Ne pouvant rester sans danger en Côte d’Ivoire, des dizaines de milliers de réfugiés libériens désespérés sont retournés dans leur pays d’origine, en dépit de la guerre qui y fait rage. Il faut préciser que cette fuite vers le Libéria n’a pas seulement concerné des Libériens mais également des dizaines de milliers d’Ivoiriens et de ressortissants d’autres pays de la sous-région. Selon des chiffres du HCR publiés en mars 2003, près de 100000 personnes auraient fui au Libéria depuis le début du conflit ivoirien avant d’être contraintes pour beaucoup de retourner en Côte d’Ivoire.

"Dans un tel contexte, Amnesty International considère que ces allers-retours s’assimilent à un refoulement de facto. En effet, même si les autorités ivoiriennes ou libériennes n’expulsent pas directement les réfugiés et les populations civiles fuyant ces zones de guerre, il n’en demeure pas moins qu’en raison de ce conflit, des civils se voient contraints de rejoindre des régions où leur sécurité est fortement menacée," affirme Amnesty International.

L’organisation rappelle qu’il incombe donc à la communauté internationale d’assumer sa part de responsabilité dans la résolution de ce problème. Si l’on veut dénouer la situation inextricable de ces centaines de milliers de personnes qui ont tout perdu, un engagement fort et concerté de la communauté internationale est indispensable, notamment en matière de collecte de fonds et d’action humanitaire sur le terrain. Cependant, cette mobilisation tarde à venir, malgré les efforts déployés notamment par le HCR, le Programme alimentaire mondial (PAM) et l’UNICEF. En effet, l’Organisation des Nations unies (ONU) a lancé plusieurs appels de fonds mais les sommes recueillies à ce jour sont dérisoires par rapport aux immenses besoins créés par l’une des plus graves crises humanitaires du moment.
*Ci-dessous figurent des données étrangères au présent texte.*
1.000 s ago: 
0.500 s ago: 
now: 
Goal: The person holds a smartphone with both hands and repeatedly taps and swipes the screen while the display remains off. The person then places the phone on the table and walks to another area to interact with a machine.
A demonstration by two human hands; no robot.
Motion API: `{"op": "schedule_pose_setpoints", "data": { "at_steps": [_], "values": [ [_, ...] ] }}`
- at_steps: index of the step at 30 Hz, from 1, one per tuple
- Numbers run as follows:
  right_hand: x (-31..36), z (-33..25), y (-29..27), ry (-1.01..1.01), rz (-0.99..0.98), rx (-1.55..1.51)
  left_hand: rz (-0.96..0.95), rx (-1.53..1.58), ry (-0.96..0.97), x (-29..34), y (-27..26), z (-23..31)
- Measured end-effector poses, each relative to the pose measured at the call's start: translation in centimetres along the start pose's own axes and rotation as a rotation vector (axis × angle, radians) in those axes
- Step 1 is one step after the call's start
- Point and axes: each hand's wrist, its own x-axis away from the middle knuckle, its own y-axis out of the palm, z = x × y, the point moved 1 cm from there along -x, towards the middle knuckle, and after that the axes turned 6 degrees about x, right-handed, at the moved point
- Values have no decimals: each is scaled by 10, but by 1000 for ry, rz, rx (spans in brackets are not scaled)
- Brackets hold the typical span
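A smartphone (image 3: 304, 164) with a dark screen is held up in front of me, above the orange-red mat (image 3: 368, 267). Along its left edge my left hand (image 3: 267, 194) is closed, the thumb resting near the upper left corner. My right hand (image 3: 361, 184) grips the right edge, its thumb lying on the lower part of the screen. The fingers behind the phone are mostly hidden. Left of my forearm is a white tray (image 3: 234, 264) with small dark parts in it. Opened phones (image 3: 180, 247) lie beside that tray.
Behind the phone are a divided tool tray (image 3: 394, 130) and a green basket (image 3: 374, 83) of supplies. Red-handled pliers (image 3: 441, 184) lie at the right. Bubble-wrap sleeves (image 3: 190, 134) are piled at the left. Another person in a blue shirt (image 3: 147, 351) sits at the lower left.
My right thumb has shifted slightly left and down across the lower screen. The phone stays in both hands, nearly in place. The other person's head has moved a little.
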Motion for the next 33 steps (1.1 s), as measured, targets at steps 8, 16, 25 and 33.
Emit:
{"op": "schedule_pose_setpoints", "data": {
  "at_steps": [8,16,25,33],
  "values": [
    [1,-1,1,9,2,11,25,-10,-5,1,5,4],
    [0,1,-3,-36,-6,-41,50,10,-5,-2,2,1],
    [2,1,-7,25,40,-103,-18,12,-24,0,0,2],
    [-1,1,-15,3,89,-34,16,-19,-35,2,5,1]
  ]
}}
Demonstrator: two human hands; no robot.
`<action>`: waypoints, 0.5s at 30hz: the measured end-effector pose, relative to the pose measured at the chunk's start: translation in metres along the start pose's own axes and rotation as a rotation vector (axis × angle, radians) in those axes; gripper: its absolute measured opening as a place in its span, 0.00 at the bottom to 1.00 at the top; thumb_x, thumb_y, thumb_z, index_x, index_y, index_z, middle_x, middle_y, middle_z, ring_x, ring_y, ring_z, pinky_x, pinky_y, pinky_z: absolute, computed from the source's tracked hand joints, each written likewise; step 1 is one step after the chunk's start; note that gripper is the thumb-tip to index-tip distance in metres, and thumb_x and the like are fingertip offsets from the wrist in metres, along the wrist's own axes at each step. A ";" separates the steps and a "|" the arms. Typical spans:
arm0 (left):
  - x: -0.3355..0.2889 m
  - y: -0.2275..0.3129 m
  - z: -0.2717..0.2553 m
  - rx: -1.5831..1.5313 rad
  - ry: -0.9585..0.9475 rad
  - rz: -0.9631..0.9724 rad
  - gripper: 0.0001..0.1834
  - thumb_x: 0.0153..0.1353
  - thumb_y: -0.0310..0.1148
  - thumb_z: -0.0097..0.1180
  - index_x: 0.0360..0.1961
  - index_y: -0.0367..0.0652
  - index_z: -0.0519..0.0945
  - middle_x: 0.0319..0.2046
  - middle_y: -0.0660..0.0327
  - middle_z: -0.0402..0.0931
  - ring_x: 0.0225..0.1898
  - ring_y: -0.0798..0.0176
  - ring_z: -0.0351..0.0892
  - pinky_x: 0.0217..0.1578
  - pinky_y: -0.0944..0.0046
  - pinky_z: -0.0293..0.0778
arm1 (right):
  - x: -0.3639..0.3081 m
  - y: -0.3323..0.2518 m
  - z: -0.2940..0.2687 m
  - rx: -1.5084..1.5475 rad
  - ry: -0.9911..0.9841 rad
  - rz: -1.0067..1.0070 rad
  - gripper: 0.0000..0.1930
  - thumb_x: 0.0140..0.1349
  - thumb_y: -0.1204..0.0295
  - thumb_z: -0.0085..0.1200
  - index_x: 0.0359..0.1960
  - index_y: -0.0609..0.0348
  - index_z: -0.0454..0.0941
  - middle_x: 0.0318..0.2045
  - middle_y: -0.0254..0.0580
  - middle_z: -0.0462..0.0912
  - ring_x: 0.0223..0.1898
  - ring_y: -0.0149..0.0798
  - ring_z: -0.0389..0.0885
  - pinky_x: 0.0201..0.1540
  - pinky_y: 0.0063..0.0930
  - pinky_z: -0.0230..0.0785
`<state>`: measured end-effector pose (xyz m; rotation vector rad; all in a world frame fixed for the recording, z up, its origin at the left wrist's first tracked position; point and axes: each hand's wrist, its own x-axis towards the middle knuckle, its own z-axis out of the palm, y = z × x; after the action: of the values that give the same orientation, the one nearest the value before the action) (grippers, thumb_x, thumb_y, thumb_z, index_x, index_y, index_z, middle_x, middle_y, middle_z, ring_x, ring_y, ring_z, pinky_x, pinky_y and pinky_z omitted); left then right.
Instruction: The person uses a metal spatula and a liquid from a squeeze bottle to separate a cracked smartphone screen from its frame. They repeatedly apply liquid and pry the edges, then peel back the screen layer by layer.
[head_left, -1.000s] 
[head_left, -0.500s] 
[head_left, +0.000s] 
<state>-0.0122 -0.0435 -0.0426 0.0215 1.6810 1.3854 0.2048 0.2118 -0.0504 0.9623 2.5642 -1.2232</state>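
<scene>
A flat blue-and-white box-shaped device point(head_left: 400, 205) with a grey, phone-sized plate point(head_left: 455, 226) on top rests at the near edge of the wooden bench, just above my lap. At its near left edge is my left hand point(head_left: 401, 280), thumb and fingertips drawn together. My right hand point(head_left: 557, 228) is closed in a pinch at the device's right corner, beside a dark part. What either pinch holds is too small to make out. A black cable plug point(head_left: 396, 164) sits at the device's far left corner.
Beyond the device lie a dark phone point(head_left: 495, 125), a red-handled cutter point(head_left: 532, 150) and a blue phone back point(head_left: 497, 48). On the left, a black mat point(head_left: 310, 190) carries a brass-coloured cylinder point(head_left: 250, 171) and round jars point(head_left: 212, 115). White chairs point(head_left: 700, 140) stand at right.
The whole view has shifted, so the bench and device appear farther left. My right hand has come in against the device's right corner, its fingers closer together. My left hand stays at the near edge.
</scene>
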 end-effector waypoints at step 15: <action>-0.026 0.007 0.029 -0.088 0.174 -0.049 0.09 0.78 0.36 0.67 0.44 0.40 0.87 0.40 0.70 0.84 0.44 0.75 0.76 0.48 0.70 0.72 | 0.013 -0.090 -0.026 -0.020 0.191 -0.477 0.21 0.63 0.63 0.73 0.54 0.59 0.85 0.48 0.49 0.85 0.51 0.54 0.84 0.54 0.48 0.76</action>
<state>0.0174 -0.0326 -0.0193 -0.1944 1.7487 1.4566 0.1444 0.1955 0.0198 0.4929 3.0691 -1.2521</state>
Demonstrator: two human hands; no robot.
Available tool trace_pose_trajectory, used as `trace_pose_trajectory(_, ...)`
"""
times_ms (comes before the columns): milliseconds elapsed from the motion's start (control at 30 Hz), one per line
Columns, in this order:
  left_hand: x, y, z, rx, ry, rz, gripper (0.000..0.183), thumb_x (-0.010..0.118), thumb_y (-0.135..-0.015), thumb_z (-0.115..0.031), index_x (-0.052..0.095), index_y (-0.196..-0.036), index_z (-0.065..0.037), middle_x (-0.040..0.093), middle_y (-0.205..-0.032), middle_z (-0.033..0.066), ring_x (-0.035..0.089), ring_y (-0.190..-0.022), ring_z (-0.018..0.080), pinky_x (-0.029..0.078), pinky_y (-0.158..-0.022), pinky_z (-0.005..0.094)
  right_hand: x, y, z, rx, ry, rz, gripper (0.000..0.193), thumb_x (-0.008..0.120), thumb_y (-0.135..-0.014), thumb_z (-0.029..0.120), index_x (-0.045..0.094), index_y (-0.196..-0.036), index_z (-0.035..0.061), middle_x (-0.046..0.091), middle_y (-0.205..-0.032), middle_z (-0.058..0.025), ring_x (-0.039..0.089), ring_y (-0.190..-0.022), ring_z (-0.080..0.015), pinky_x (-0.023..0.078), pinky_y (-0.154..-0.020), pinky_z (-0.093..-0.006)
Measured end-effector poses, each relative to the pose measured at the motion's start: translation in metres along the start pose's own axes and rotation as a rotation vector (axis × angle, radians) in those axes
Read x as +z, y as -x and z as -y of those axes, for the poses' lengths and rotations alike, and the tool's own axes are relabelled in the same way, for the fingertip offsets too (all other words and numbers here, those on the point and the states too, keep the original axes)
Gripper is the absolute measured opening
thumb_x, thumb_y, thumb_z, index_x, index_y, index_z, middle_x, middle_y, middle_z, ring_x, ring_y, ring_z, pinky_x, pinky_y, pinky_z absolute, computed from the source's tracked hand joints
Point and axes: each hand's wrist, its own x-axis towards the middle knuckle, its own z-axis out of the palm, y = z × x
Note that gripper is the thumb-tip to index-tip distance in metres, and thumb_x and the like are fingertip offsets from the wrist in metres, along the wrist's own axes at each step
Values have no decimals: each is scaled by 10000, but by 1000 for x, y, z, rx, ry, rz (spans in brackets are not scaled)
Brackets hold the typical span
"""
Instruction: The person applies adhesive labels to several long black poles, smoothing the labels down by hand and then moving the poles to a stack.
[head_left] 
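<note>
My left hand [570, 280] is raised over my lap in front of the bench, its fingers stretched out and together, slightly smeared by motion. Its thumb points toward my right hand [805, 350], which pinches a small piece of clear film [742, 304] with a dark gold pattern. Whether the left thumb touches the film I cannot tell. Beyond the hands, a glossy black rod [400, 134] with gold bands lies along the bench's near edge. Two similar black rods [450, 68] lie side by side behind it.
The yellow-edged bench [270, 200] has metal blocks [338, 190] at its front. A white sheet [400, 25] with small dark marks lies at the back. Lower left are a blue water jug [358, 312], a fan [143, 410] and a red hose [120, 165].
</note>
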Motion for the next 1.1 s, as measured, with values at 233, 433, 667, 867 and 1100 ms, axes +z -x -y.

Amnesty International lance un appel au gouvernement de Côte d’Ivoire et aux groupes d’opposition armés ivoiriens qui opèrent dans le pays de cesser immédiatement de s’en prendre aux réfugiés libériens. De plus, l’organisation exhorte la communauté internationale à trouver d’urgence une solution globale et à long terme visant à assurer une protection efficace aux réfugiés libériens et à toutes les autres personnes qui ne peuvent rester dans la sous-région et doivent donc être réinstallées ailleurs.

Contexte

Le problème des réfugiés libériens n’est qu’un des aspects de la terrible crise humanitaire qui secoue la Côte d’Ivoire depuis l’insurrection d’éléments armés en septembre 2002. Ce conflit a provoqué des déplacements massifs de populations civiles cherchant à fuir les zones de combat. Des centaines de milliers de personnes (des Ivoiriens ainsi que des ressortissants de la sous-région, notamment des Burkinabé, des Maliens et des Guinéens) ont dû quitter leurs maisons afin d’échapper aux exactions commises par toutes les parties au conflit. Le nombre de personnes déplacées au sein même de la Côte d’Ivoire s’élèverait, selon les autorités ivoiriennes, à plus d’un million et demi.

Par ailleurs, d’autres personnes ont rejoint leur pays d’origine. C’est ainsi que depuis l’insurrection de septembre 2002, près de 50000 Maliens et 150000 Burkinabè ont fui vers le Mali et le Burkina Faso où ils ont dû faire face à de sérieux problèmes de réinsertion, malgré les efforts des gouvernements et des membres de la société civile de ces pays. C’est donc toute la sous-région qui doit faire actuellement face à une crise humanitaire de très grande ampleur.